TASK INSTRUCTIONS:
Output the full listing below exactly.

RECORDED DATA:
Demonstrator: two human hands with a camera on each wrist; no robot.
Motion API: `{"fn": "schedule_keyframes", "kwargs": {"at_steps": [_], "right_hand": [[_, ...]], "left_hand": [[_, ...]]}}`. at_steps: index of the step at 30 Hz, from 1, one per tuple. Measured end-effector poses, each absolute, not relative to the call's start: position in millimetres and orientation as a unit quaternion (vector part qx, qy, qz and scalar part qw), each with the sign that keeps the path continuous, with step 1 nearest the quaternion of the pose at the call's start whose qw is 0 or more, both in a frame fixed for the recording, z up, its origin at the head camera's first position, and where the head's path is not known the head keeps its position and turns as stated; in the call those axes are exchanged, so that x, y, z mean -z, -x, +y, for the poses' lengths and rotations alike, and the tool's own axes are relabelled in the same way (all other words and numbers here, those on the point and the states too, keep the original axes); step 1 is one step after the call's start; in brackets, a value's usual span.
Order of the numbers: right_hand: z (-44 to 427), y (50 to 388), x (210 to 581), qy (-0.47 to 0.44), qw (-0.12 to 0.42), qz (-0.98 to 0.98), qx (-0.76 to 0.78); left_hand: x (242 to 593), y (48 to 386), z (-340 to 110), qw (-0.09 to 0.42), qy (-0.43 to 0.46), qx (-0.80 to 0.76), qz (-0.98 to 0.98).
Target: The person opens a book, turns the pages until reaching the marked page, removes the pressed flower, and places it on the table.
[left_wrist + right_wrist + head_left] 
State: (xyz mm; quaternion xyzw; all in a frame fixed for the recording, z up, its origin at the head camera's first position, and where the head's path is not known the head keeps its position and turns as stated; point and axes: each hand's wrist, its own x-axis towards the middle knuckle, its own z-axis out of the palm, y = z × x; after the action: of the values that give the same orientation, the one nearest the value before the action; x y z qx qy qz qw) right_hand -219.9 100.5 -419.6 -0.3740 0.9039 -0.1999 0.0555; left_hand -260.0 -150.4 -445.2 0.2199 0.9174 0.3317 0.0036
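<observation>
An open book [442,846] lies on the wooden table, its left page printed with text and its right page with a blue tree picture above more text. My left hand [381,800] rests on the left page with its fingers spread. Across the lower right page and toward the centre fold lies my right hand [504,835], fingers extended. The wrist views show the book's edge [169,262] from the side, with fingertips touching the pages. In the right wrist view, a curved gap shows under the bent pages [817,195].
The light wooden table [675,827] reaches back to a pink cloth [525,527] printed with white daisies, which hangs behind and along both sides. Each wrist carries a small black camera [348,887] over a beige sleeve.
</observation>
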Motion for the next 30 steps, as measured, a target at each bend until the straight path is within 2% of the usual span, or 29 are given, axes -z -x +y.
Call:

SOLVED EXERCISE:
Demonstrator: two human hands with a camera on each wrist; no robot.
Motion API: `{"fn": "schedule_keyframes", "kwargs": {"at_steps": [_], "right_hand": [[_, ...]], "left_hand": [[_, ...]]}}`. at_steps: index of the step at 30 Hz, from 1, one per tuple. Measured end-effector poses, each absolute, not relative to the call's start: position in millimetres and orientation as a unit quaternion (vector part qx, qy, qz and scalar part qw), each with the sign that keeps the path continuous, with step 1 nearest the quaternion of the pose at the call's start whose qw is 0 or more, both in a frame fixed for the recording, z up, its origin at the head camera's first position, and where the head's path is not known the head keeps its position and turns as stated; in the call those axes are exchanged, so that x, y, z mean -z, -x, +y, for the poses' lengths and rotations alike, and the tool's own axes are relabelled in the same way (all other words and numbers here, those on the point and the states too, keep the original axes); step 1 is one step after the call's start; in brackets, a value's usual span.
Order of the numbers: right_hand: z (-44 to 427), y (50 to 388), x (210 to 581), qy (-0.47 to 0.44), qw (-0.12 to 0.42), qz (-0.98 to 0.98), qx (-0.76 to 0.78); left_hand: x (242 to 593), y (48 to 386), z (-340 to 110), qw (-0.09 to 0.42), qy (-0.43 to 0.46), qx (-0.80 to 0.76), qz (-0.98 to 0.98).
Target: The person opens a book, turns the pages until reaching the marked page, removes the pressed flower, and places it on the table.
[left_wrist + right_wrist + head_left] 
State: (xyz mm; quaternion xyzw; all in a frame fixed for the recording, z up, its origin at the head camera's first position, and where the head's path is not known the head keeps its position and turns as stated; point and axes: each hand's wrist, its own x-axis towards the middle knuckle, its own z-axis out of the palm, y = z × x; after the action: of the values that give the same orientation, the one nearest the value before the action; x y z qx qy qz qw) right_hand -219.9 100.5 -419.6 -0.3740 0.9039 -0.1999 0.0555; left_hand -260.0 -150.4 -445.2 0.2199 0.9174 0.3317 0.0036
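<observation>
An open book [442,846] lies on the wooden table, its left page printed with text and its right page with a blue tree picture above more text. My left hand [381,800] rests on the left page with its fingers spread. Across the lower right page and toward the centre fold lies my right hand [504,835], fingers extended. The wrist views show the book's edge [169,262] from the side, with fingertips touching the pages. In the right wrist view, a curved gap shows under the bent pages [817,195].
The light wooden table [675,827] reaches back to a pink cloth [525,527] printed with white daisies, which hangs behind and along both sides. Each wrist carries a small black camera [348,887] over a beige sleeve.
</observation>
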Motion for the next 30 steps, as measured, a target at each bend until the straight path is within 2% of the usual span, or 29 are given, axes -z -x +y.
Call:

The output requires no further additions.